Reviewer 3 (Recommendations for the authors):

(1) Provide a stronger rationale to use area CA1. For example, the authors mention that CA1 is active during seizure activity, but can seizures originate from CA1? That would make the approach logical and also explain why induced and spontaneous seizures are similar.

Thank you for the comment. We discussed it in the Discussion section (page 14, first and second paragraphs).

(2) Explain the use of SVM classifiers so it is more convincing that induced and spontaneous seizures are similar. Or, if they are not similar, explain that this is a limitation.

We made text edits to clarify the purpose of the SVM analysis. It was not intended to identify meaningful differences between induced and spontaneous seizures. Rather, it was used to classify EEG epochs as 'seizures' based on spontaneous seizures as the training set, demonstrating the gross similarity between induced and spontaneous seizures.

(3)If feasible, extend the duration over which seizure induction reliability is assessed so that the long-term utility of the model can be demonstrated.

Thank you for the suggestion. We would like to assess long-term utility in a follow-up study.

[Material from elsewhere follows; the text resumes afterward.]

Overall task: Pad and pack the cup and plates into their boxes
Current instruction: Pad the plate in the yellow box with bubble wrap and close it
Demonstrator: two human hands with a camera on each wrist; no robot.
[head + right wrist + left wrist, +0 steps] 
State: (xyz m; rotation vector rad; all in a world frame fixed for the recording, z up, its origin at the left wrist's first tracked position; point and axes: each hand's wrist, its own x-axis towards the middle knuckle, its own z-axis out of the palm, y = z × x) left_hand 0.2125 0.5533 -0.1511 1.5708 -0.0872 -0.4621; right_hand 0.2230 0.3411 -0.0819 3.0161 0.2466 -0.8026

(4) The GitHub link is not yet active. The authors will be required to supply their relevant code for peer evaluation as well as publication.

Thank you. The GitHub repository is now active.

(5) State and assess the impacts of sex as a biological variable.

Thank you for pointing this out. Both female and male animals were included in this study: Epileptic cohort: 7 males, 3 females; Naïve cohort: 3 males, 4 females.